The mastermind of the ambitious – and controversial – Paris Olympics opening ceremony has rejected criticism that his boundary-breaking show had gone too far, saying it had created a 'cloud of love and tolerance'.
Speaking on Sunday, theatre director Thomas Jolly notably denied that one of the most controversial scenes that featured a near-naked performer had been inspired by the Christian iconography of Leonardo Da Vinci's Last Supper.
Some Catholic groups and bishops condemned what they saw as "scenes of derision and mockery of Christianity" in Friday's parade choreographed by Jolly.
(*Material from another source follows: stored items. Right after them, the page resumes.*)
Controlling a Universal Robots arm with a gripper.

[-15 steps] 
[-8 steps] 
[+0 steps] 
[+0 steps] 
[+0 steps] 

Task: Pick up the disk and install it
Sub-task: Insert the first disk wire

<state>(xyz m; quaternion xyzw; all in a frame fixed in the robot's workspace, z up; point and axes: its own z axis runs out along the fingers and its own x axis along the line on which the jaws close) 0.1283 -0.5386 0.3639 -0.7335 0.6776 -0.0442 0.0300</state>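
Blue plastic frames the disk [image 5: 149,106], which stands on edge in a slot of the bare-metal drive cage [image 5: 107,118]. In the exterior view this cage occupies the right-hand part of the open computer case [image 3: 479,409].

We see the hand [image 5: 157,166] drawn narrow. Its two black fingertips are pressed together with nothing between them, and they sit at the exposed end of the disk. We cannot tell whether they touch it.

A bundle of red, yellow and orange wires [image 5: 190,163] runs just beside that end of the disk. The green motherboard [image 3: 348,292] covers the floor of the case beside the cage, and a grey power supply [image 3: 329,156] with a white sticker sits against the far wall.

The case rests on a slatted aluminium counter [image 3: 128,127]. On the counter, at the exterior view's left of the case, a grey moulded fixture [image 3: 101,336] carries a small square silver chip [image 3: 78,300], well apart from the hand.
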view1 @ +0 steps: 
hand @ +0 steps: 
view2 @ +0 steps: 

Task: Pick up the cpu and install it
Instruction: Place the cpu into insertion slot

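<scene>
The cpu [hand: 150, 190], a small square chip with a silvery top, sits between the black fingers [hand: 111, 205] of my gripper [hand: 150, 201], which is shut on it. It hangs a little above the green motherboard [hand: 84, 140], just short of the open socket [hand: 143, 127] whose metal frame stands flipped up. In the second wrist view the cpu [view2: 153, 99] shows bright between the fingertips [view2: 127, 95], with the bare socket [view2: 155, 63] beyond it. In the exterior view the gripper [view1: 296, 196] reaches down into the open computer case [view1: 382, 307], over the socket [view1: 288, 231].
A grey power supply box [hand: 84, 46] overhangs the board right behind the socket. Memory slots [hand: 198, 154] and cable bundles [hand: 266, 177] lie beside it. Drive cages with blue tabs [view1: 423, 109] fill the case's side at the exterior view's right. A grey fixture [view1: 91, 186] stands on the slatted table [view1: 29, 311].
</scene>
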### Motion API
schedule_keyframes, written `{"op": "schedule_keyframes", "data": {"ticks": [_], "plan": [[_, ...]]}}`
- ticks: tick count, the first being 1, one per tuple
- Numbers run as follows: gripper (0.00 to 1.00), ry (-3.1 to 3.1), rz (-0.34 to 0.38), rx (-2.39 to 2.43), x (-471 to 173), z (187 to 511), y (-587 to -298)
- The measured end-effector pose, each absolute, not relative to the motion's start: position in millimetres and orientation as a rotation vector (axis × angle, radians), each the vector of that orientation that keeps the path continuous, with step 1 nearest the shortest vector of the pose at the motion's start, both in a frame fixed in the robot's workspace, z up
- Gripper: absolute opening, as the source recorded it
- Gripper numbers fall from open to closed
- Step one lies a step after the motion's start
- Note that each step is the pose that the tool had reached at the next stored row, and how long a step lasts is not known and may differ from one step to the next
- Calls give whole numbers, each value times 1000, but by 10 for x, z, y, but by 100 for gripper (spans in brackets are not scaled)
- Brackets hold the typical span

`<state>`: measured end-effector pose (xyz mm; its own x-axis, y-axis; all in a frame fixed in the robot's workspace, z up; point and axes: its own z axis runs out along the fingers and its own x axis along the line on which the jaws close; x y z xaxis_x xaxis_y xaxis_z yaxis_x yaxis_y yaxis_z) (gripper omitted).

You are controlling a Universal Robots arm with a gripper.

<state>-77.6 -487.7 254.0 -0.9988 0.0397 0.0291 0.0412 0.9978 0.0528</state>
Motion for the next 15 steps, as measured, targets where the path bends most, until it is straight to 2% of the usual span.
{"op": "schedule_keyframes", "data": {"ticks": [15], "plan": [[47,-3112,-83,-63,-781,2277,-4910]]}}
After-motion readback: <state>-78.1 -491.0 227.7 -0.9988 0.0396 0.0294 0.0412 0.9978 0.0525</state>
Criticism has focused on a scene involving dancers, drag queens and a DJ in poses that recalled depictions of the Last Supper, the final meal Jesus is said to have taken with his apostles.
"Clearly there was never an intention to show disrespect to any religious group," Paris 2024 spokeswoman Anne Descamps told reporters on Sunday.
"If people have taken any offence, we are of course really, really sorry," she added.
'Cloud of love'
42-year-old Jolly, denied taking inspiration from the Last Supper in his nearly four-hour production, which took place in driving rain along the River Seine – the first time a Summer Olympics has opened outside of the main athletics stadium.
The scene – intended to promote tolerance of different sexual and gender identities – also featured French singer and actor Philippe Katerine appearing on a silver serving dish, almost naked and painted blue.
He was meant to represent Dionysus, the Greek god of wine and pleasure, who was father of Sequana, the goddess of the River Seine.
"The idea was to do a big pagan party linked to the gods of Olympus," Jolly told the BFMTV channel.
"You'll never find in my work any desire to mock or denigrate anyone. I wanted a ceremony that brings people together, that reconciles, but also a ceremony that affirms our Republican values of liberty, equality and fraternity," he added.
'Great shame'
Wading into a tense political climate after snap legislative elections this month that left the country in political stalemate, the French extreme and far right have lambasted the show as a distortion of French values.
A spokesman for France's far-right National Rally party, Julien Odoul, called the ceremony "a ransacking of French culture".
In Moscow, Russian foreign ministry spokeswoman Maria Zakharova called it a "giant gay parade".
"If our work is used ... to again sow division and hatred ... it would be a great shame," said Jolly.
In one of the other striking moments of the ceremony, a woman holding a bloodied severed head and intended to be executed French queen Marie-Antoinette appeared in a window of the Conciergerie – a building where she was imprisoned after the 1789 French Revolution.
She was later guillotined along with her husband Louis XVI.
While praising elements of the ceremony, French hard-left figurehead Jean-Luc Melenchon criticised this part saying: "the death penalty and the execution of Marie Antoinette are from an age of punishments that we do not want to see again."
"Certainly, we were not glorifying this instrument of death which is the guillotine," Jolly responded.
Controversy notwithstanding, a poll by the survey group Harris – which was commissioned by Paris 2024 organisers – showed that 86 percent of respondents in France held positive views on the ceremony.